Cornus iridoid glycoside alleviates sepsis-induced acute lung injury by regulating NF-κB and Nrf2/HO-1 pathways

Background: Sepsis-induced acute lung injury (ALI) is a syndrome associated with inflammation. Cornus iridoid glycoside (CIG), a bioactive component isolated from Corni Fructus, exhibits anti-inflammatory activities. However, the function and underlying mechanisms of CIG in mice with sepsis-induced ALI remain elusive. Methods: The sepsis-elicited ALI model of mice was established by the induction of cecal ligation and puncture (CLP). The wet/dry (W/D) ratio of lung tissues was examined, and the pathological alterations were determined by hematoxylin and eosin staining. The messenger RNA (mRNA) expressions and serum levels of Interleukin (IL)-1 beta, IL-6, and tumor necrosis factor-alpha (TNF-alpha) were measured by reverse transcription-quantitative polymerase chain reaction and enzyme-linked immunosorbent serologic assay, respectively. The concentrations of malondialdehyde (MDA), superoxide dismutase (SOD), and glutathione peroxidase (GSH-Px) were assessed by biochemical kits. In addition, the relative protein levels of p-p65, p65, phosphorylated- nuclear factor of kappa light polypeptide gene enhancer in B-cells inhibitor, alpha (p-I kappa B alpha), I kappa B alpha, nuclear factor erythroid 2-related factor 2 (Nrf2), and heme oxygenase-1 (HO-1) gene were analyzed by Western blotting analysis. Results: CLP enhanced W/D ratio and aggravated pathological changes and scores in mice, which were obviously alleviated by the two concentrations of CIG treatment.
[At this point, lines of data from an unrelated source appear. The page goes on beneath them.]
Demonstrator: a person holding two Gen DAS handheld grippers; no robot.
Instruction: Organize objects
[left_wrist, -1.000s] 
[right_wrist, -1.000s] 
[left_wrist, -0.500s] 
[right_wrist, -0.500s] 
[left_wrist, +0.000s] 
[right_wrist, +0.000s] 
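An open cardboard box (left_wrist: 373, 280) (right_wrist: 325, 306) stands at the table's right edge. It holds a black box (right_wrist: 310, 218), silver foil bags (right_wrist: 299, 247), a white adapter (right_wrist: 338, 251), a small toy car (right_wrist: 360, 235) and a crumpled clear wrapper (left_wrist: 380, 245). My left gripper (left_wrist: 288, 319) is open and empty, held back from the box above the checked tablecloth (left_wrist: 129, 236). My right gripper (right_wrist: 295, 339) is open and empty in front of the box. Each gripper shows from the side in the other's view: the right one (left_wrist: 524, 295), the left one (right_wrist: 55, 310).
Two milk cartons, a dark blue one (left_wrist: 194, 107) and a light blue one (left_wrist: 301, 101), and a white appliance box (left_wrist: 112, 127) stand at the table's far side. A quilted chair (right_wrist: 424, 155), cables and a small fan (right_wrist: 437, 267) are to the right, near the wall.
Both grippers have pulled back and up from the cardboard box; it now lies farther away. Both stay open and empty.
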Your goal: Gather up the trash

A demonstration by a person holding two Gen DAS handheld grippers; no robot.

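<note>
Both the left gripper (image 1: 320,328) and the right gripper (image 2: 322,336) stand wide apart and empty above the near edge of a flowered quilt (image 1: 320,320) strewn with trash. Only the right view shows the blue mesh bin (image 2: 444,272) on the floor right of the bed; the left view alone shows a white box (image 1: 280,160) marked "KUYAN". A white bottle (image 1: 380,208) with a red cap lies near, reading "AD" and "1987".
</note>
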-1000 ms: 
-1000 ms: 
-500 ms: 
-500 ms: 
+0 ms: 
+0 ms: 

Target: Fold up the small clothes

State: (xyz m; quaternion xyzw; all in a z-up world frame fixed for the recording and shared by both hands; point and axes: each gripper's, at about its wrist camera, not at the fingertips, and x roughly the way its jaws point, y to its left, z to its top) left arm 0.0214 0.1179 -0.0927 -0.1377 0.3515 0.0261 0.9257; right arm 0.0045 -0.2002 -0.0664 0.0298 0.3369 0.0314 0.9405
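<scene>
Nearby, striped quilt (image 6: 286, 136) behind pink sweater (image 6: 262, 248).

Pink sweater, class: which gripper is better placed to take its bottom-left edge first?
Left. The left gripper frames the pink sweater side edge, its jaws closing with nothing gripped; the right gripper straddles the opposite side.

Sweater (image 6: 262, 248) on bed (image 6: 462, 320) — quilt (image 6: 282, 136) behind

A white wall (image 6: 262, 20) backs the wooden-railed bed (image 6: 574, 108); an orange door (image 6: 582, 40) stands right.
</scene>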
CIG treatment notably decreased the CLP-induced mRNA expressions and serum levels of IL-1 beta, IL-6, TNF-alpha, and MDA, but enhanced the decreased concentrations (caused by CLP) of SOD and GSH-Px. Moreover, CIG treatment significantly decreased the ratios of p65/p-p65 and I kappa B alpha/p-I kappa B alpha caused by CLP, but aggravated the CLP-induced relative protein levels of Nrf2 and HO-1. Conclusions: CIG obviously ameliorated the sepsis-induced ALI in mice by suppressing inflammation and oxidative stress, which was closely associated with nuclear factor kappa B (NF-kappa B) and Nrf2-HO-1 signaling pathways. (C) 2022 Codon Publications. Published by Codon Publications.